It's also useful to see how this is done in SimpleVarInfo:

simple_varinfo = SimpleVarInfo(varinfo)
DynamicPPL.getindex_internal(simple_varinfo, @varname(x))
LinearAlgebra.Cholesky{Float64, Matrix{Float64}}
L factor:
2×2 LinearAlgebra.LowerTriangular{Float64, Matrix{Float64}}:
 1.0        ⋅ 
 0.827617  0.561293

Here see that the internal representation is exactly the same as the model representation, and so we'd expect from_internal_transform to be the identity function:

DynamicPPL.from_internal_transform(simple_varinfo, @varname(x), LKJCholesky(2, 1.0))
identity (generic function with 1 method)

Great!

From unconstrained internal representation to model representation

In addition to going from internal representation to model representation of a variable, we also need to be able to go from the unconstrained internal representation to the model representation.

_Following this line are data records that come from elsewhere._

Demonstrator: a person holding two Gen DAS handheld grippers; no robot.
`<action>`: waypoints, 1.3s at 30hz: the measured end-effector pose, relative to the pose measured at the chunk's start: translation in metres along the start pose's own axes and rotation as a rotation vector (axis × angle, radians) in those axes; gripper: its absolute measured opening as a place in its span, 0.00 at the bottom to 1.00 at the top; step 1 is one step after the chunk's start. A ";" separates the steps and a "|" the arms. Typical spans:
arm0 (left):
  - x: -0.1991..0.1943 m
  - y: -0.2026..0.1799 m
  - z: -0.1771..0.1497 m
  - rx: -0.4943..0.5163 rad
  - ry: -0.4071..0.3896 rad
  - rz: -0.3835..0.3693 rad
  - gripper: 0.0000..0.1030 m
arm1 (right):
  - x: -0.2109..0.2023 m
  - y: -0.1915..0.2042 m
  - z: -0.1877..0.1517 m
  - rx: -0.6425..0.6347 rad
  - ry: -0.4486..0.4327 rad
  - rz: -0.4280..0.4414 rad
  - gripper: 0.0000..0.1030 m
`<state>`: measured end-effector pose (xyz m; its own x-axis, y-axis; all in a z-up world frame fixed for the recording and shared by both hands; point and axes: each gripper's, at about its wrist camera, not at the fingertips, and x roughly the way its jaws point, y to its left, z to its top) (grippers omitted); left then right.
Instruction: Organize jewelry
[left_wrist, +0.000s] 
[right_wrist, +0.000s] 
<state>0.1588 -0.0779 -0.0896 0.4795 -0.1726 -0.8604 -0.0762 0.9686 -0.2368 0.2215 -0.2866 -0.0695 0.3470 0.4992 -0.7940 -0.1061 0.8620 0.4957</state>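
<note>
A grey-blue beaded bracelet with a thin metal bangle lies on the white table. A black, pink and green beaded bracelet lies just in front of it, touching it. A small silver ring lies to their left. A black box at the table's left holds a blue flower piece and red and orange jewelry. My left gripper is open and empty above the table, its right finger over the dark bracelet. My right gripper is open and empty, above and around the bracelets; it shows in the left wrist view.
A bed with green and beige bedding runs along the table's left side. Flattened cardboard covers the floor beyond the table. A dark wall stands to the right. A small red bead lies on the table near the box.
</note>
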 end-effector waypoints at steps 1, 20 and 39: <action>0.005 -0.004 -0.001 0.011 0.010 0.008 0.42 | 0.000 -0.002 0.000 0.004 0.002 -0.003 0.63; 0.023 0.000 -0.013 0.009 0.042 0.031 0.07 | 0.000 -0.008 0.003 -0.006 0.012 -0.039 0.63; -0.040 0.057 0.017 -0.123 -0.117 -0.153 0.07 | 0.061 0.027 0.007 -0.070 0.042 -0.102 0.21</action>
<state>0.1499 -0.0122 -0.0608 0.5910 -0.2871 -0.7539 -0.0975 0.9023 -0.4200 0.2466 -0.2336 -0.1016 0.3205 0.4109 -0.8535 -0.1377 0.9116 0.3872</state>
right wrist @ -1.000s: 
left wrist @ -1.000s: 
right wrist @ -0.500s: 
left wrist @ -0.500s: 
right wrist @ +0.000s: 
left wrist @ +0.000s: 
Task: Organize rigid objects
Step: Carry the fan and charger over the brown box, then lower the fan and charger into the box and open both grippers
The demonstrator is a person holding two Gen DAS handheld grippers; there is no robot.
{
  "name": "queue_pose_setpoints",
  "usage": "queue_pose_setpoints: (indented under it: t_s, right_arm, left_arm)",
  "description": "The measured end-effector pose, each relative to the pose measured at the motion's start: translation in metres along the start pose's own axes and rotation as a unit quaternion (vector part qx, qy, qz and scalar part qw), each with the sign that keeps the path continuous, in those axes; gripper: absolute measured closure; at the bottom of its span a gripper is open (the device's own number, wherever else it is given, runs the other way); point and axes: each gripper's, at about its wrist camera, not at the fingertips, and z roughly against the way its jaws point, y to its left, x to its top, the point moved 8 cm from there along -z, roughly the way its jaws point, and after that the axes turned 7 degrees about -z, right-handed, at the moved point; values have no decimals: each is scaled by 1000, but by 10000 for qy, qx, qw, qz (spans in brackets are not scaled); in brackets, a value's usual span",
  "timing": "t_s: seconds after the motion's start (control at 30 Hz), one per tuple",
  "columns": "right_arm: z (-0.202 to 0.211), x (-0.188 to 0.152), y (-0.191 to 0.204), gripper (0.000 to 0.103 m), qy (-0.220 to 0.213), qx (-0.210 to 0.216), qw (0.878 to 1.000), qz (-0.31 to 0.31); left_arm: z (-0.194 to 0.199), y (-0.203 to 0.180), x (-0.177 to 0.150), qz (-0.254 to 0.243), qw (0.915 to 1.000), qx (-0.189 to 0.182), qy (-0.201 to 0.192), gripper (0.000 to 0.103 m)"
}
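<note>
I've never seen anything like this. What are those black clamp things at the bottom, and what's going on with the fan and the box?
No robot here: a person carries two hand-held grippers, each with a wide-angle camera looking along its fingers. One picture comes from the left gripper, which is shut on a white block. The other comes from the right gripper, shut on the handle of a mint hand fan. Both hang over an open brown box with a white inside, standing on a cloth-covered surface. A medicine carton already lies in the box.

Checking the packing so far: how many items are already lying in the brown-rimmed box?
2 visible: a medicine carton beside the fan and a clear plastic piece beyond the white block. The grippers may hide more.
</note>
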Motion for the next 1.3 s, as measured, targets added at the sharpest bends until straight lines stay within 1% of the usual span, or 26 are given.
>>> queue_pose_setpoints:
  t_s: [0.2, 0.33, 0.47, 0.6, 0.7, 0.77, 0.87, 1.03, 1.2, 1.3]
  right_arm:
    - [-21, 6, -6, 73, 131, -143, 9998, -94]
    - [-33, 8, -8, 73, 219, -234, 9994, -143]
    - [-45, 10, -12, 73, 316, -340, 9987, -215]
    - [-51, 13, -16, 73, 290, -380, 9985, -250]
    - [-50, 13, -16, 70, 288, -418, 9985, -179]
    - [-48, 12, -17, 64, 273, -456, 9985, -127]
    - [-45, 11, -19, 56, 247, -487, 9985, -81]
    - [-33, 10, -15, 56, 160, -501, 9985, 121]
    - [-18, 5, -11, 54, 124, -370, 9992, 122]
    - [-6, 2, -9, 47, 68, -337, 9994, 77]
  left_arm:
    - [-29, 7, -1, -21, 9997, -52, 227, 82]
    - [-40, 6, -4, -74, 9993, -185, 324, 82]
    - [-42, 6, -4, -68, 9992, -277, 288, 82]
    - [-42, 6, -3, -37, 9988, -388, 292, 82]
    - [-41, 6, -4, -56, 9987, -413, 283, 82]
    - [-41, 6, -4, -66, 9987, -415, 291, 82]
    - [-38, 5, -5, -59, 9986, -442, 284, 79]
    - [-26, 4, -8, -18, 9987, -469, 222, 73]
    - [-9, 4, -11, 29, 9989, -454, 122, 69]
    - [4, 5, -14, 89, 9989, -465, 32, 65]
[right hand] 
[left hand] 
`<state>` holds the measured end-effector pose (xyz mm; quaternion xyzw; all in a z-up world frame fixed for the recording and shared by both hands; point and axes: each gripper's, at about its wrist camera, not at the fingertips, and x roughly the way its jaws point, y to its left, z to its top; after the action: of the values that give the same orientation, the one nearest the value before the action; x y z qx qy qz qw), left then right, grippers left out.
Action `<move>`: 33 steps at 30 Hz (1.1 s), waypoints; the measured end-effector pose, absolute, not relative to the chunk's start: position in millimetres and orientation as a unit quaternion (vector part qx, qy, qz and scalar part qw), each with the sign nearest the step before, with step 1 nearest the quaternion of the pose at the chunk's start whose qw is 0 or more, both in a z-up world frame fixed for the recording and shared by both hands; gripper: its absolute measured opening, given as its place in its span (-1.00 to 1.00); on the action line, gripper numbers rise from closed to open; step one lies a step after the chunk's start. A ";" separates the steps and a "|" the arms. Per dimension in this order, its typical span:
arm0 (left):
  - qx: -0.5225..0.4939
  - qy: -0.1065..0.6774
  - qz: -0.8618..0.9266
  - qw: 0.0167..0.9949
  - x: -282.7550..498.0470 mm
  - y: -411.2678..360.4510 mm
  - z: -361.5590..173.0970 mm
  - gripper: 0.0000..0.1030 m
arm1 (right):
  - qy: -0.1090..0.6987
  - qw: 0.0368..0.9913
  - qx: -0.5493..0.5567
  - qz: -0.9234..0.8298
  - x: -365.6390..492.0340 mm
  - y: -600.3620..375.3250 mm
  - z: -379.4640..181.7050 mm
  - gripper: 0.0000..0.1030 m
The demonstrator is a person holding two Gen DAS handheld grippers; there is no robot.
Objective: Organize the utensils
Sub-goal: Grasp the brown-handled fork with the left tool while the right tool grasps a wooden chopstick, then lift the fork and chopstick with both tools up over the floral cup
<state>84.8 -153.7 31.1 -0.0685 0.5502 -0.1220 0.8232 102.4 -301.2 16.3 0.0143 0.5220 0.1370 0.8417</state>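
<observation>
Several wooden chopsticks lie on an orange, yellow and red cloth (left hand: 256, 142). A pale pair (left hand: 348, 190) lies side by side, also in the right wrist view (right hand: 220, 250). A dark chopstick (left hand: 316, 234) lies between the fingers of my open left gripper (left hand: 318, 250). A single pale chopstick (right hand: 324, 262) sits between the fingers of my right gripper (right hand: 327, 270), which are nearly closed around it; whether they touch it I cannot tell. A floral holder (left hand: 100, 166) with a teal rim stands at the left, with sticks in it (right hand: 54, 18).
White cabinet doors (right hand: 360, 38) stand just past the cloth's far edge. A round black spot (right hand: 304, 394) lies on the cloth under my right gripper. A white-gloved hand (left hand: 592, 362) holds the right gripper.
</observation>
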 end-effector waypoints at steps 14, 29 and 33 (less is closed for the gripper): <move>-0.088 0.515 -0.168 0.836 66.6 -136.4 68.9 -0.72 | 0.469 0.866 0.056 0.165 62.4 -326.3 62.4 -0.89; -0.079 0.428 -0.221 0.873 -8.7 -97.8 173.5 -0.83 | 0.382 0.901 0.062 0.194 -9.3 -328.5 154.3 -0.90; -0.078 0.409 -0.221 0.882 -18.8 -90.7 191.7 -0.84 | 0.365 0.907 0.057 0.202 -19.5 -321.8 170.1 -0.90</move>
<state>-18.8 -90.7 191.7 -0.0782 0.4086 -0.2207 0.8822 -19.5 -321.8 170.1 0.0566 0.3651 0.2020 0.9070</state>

For this, we have the following methods:

DynamicPPL.to_linked_internal_transformFunction
to_linked_internal_transform(varinfo::AbstractVarInfo, vn::VarName[, dist])

Return a transformation that transforms from a representation compatible with dist to the linked internal representation of vn with dist in varinfo.

If dist is not present, then it is assumed that varinfo knows the correct output for vn.

source
DynamicPPL.from_linked_internal_transformFunction
from_linked_internal_transform(varinfo::AbstractVarInfo, vn::VarName[, dist])

Return a transformation that transforms from the linked internal representation of vn with dist in varinfo to a representation compatible with dist.

If dist is not present, then it is assumed that varinfo knows the correct output for vn.

source

These are very similar to DynamicPPL.to_internal_transform and DynamicPPL.from_internal_transform, but here the internal representation is also linked / "unconstrained".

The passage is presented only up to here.